Dilated CNN for abnormality detection in wireless capsule endoscopy images
Wireless capsule endoscopy is a non-invasive and painless procedure to examine the gastrointestinal tract of human body, and an experienced clinician takes 2–3 hours for complete examination. To reduce this diagnosis time, the present work proposes a lightweight CNN model for binary classification of WCE images. The proposed model has a strong backbone of CNN in the primary branch complemented by resolution preserving dilated convolution layers in secondary branches.

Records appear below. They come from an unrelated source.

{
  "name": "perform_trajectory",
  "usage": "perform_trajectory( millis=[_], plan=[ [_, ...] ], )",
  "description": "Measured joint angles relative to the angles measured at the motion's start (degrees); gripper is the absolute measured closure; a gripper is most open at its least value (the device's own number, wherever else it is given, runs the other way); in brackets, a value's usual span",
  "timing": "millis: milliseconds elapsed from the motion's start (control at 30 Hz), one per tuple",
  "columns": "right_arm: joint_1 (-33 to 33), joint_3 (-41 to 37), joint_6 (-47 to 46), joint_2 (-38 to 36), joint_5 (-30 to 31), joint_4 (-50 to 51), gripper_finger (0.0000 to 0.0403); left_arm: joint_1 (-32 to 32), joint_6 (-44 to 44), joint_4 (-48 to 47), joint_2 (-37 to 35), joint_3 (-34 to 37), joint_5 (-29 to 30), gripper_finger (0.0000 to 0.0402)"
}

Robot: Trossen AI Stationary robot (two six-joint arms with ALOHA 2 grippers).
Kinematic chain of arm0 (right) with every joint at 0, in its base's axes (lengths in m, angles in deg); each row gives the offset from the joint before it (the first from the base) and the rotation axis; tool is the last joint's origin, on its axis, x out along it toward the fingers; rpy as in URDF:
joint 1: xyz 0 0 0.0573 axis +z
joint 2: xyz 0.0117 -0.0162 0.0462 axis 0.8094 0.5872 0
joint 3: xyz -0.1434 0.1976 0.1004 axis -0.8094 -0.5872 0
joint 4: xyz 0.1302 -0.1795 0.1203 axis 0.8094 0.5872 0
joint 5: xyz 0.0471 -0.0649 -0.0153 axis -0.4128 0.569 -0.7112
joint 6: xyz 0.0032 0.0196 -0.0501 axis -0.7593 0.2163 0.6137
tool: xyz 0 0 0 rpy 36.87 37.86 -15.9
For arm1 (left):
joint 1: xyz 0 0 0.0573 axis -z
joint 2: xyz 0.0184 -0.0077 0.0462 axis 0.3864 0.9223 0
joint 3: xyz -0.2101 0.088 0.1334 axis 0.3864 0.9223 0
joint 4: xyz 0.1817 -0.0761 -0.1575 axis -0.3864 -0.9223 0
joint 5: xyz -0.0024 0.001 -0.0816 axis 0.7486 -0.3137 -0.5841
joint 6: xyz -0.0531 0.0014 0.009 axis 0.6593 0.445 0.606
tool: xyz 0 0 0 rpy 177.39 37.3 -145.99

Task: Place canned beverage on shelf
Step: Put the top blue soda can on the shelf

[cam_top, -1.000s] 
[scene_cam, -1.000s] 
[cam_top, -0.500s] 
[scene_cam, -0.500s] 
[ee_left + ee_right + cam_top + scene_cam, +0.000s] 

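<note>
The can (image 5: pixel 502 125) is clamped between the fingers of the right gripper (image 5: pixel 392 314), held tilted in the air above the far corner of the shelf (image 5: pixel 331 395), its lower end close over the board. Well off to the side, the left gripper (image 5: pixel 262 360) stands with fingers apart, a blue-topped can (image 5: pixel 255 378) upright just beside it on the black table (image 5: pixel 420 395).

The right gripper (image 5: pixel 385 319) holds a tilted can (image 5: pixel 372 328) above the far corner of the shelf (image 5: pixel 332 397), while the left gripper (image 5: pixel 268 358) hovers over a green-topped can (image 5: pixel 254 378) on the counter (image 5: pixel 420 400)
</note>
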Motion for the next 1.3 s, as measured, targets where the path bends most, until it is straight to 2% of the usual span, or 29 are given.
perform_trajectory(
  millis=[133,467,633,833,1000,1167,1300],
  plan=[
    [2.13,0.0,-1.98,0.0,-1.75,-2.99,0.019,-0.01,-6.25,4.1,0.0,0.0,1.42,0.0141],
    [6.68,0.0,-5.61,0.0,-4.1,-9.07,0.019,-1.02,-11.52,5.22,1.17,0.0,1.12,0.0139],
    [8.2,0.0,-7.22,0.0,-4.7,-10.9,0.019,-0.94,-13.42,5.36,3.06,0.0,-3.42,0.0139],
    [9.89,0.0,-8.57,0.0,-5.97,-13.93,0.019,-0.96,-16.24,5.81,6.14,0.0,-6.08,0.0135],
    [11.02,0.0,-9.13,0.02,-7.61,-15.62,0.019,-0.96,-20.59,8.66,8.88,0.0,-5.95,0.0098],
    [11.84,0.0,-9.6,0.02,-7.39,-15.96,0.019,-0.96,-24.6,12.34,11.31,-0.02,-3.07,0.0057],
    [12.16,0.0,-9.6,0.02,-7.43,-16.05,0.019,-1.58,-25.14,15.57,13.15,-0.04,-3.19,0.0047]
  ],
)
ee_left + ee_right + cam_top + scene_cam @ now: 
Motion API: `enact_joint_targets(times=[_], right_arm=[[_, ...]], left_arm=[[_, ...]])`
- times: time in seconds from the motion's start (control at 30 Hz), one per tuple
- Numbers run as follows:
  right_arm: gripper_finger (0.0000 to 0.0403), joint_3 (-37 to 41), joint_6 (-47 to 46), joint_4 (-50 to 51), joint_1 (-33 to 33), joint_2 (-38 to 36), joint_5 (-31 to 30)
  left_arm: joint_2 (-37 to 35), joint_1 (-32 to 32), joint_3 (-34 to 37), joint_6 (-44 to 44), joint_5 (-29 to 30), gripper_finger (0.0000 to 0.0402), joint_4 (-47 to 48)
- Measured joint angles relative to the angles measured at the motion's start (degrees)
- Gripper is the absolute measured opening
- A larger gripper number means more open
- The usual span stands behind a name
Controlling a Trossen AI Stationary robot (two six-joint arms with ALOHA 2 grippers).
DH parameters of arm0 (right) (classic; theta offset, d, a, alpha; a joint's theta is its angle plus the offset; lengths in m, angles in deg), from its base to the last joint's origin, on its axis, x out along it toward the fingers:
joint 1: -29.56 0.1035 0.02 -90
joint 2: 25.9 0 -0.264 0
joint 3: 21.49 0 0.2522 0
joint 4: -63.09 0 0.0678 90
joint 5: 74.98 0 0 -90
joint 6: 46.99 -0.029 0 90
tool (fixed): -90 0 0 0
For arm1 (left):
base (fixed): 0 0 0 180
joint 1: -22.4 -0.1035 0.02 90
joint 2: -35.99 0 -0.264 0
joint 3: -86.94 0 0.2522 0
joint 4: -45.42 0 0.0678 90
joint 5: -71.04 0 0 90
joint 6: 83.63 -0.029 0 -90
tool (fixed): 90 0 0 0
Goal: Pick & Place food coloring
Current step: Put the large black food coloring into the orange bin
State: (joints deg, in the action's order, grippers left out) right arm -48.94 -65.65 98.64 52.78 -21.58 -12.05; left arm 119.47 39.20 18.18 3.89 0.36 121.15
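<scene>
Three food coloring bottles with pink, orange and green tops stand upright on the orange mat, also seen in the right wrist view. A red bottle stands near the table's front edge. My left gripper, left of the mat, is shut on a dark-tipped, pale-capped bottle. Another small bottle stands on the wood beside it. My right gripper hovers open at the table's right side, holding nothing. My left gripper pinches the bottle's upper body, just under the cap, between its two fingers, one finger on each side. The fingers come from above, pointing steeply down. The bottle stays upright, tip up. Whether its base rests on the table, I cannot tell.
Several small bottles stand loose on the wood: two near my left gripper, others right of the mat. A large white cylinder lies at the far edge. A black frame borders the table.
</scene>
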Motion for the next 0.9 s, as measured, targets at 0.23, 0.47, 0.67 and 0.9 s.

The proposed model extracts multiple features at different scales and finally fuses them together to fetch the dominant global feature that aids in binary classification problem. A new dataset has been created in collaboration with All India Institute of Medical Sciences, Delhi. The efficacy of the proposed model has been verified using the developed dataset using various subjective and objective parameters. Feature maps generated at each branch have been thoroughly analyzed to understand the quality of learning. Thorough experimental analysis indicates that the proposed model yields an accuracy of 0.96, sensitivity of 0.93 and specificity of 0.97 on real data collected from AIIMS Delhi. To verify the efficacy of the proposed dilated CNN, extensive analysis has been done using standard KID dataset as well. For a fair comparison, these datasets have also been used for pre-trained inception net model. Thorough analysis indicates that the proposed architecture performs well both for AIIMS dataset and the standard KID dataset. Result analysis also reflects that the proposed dilated CNN architecture outperforms the performance of pre-trained inception net model.